Judge Pushes Back on SAD Scheme Sealing Requests
A signature feature of SAD Scheme cases is that rightsowners typically try to seal defendants’ identities. The sealing helps rightsowners in several ways, including preserving their ability to proceed without defendant involvement, springing account and cash freezes on defendants to maximize their pain, and hindering the ability of defendants to coordinate their actions and fight back. But sealing defendants’ identities directly conflicts with courtroom transparency, a foundational principle essential for trust in our judicial system.
Recently, Judge Seeger in the Northern District of Illinois surprisingly refused to grant rightsowners’ defendant identity sealing requests in at least two cases (1, 2), but there may be more.
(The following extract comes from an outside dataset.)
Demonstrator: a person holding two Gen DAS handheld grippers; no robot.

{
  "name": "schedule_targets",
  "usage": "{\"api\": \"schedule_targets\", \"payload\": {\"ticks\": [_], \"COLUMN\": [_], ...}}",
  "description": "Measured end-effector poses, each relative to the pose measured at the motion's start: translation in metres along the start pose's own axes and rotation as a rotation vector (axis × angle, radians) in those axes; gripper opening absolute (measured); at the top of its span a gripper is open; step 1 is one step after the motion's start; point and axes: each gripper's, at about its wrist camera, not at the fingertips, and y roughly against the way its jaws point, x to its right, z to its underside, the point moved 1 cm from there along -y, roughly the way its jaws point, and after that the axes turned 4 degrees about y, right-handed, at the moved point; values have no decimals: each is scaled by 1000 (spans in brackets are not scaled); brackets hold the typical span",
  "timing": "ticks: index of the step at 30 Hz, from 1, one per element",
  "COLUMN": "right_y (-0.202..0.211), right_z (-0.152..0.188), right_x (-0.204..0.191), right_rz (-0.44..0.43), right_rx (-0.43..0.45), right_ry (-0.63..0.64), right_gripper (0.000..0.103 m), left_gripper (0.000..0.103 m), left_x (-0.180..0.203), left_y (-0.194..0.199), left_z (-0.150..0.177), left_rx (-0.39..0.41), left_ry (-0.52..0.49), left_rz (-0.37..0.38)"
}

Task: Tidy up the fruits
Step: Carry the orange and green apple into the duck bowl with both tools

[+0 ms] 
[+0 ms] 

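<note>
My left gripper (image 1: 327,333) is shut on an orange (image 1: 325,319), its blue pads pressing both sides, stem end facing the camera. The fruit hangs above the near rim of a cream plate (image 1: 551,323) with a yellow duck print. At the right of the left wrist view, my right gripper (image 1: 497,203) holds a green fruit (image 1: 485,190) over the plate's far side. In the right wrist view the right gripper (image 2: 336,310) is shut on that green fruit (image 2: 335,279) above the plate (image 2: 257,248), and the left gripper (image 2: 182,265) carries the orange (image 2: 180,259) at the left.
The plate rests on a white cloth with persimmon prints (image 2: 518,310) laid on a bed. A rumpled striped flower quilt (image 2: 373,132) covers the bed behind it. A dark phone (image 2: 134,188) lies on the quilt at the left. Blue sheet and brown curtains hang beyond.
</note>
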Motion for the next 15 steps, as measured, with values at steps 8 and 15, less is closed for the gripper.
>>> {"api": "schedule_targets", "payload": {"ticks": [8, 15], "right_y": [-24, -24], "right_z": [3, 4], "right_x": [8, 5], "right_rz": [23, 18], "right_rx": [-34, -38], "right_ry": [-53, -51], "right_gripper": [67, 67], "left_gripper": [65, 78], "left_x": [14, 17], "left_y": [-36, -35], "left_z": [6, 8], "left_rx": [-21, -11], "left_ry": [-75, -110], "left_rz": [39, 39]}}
In very similar opinions, Judge Seeger explained why defendant sealing is inappropriate. (This blog post tracks the Goorin Bros. ruling). I say the sealing refusal is “surprising” because judges have routinely acquiesced to rightsowners’ sealing requests with little fanfare.
Judge Seeger starts by reinforcing the importance of judicial transparency: “A party who wants to depart from that longstanding tradition, and litigate in secret, must carry a heavy burden.”
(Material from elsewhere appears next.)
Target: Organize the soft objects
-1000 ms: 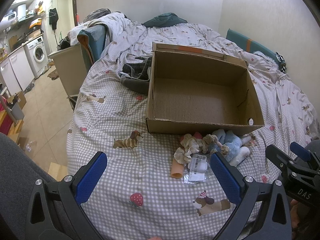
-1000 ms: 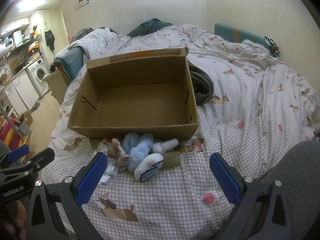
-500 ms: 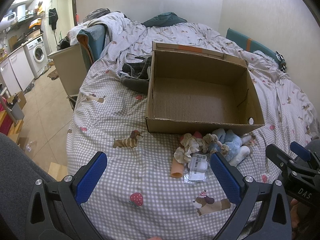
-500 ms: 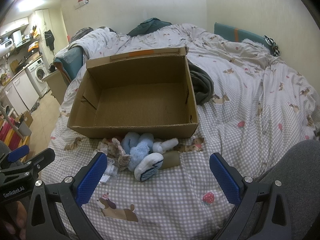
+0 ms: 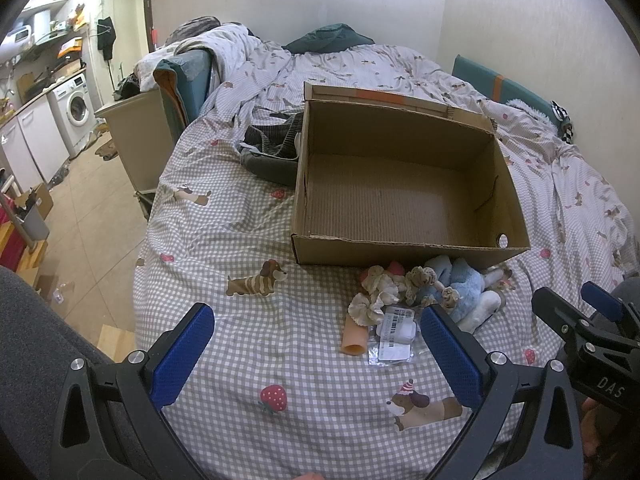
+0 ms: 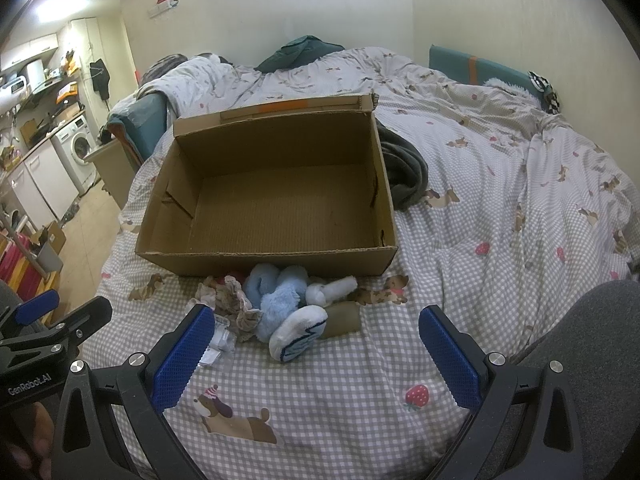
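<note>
Nothing has moved in the last second: both the left gripper (image 5: 316,344) and right gripper (image 6: 314,344) stay wide and empty, near the soft toys (image 6: 280,304) heaped on the bed (image 6: 500,240) against the empty box (image 6: 276,204); sorting has not begun.

cardboard box (image 6: 272,204) — open, soft toys (image 6: 280,308) beside
</note>
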`<action>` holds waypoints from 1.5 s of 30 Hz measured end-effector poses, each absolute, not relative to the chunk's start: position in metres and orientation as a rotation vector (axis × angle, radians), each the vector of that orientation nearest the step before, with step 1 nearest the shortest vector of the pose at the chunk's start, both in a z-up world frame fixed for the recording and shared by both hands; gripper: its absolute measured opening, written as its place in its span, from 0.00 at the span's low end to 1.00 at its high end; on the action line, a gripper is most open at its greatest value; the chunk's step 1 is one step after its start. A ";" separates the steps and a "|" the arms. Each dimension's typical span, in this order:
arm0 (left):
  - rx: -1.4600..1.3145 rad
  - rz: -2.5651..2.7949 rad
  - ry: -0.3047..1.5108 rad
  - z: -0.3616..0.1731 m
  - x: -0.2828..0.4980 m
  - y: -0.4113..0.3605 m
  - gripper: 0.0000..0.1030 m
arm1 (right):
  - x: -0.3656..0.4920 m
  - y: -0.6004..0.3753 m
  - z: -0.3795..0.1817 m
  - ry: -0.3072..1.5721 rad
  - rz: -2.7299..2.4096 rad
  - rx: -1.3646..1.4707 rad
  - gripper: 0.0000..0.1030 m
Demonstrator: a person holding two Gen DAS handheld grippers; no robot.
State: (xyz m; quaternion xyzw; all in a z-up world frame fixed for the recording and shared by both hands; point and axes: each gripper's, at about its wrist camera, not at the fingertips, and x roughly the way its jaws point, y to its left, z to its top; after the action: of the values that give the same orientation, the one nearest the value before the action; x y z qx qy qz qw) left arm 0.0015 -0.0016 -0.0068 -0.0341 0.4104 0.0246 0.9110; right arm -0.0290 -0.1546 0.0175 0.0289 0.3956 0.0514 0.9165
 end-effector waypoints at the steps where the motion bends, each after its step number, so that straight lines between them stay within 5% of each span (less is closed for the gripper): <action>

The rightsowner said that without sealing, “the likely result would be the destruction of relevant documentary evidence and the hiding or transferring of assets to foreign jurisdictions.” This is a factually threadbare allegation, without any defendant-specific facts. Judge Seeger characterizes it as “the same cut−and−paste boilerplate offered in countless Schedule A cases, often word for word.”
The judge rejects the rightsowner’s concern about document destruction because document production is rarely ordered in SAD Scheme cases. Instead, “almost all of [the defendants] fail to participate in the suit and eventually get tagged with a default judgment. The simple reality is that defendants in Schedule A cases tend to be foreign sellers who do not produce documents at all, so sealing a case to protect documents is likely to be a moot point.”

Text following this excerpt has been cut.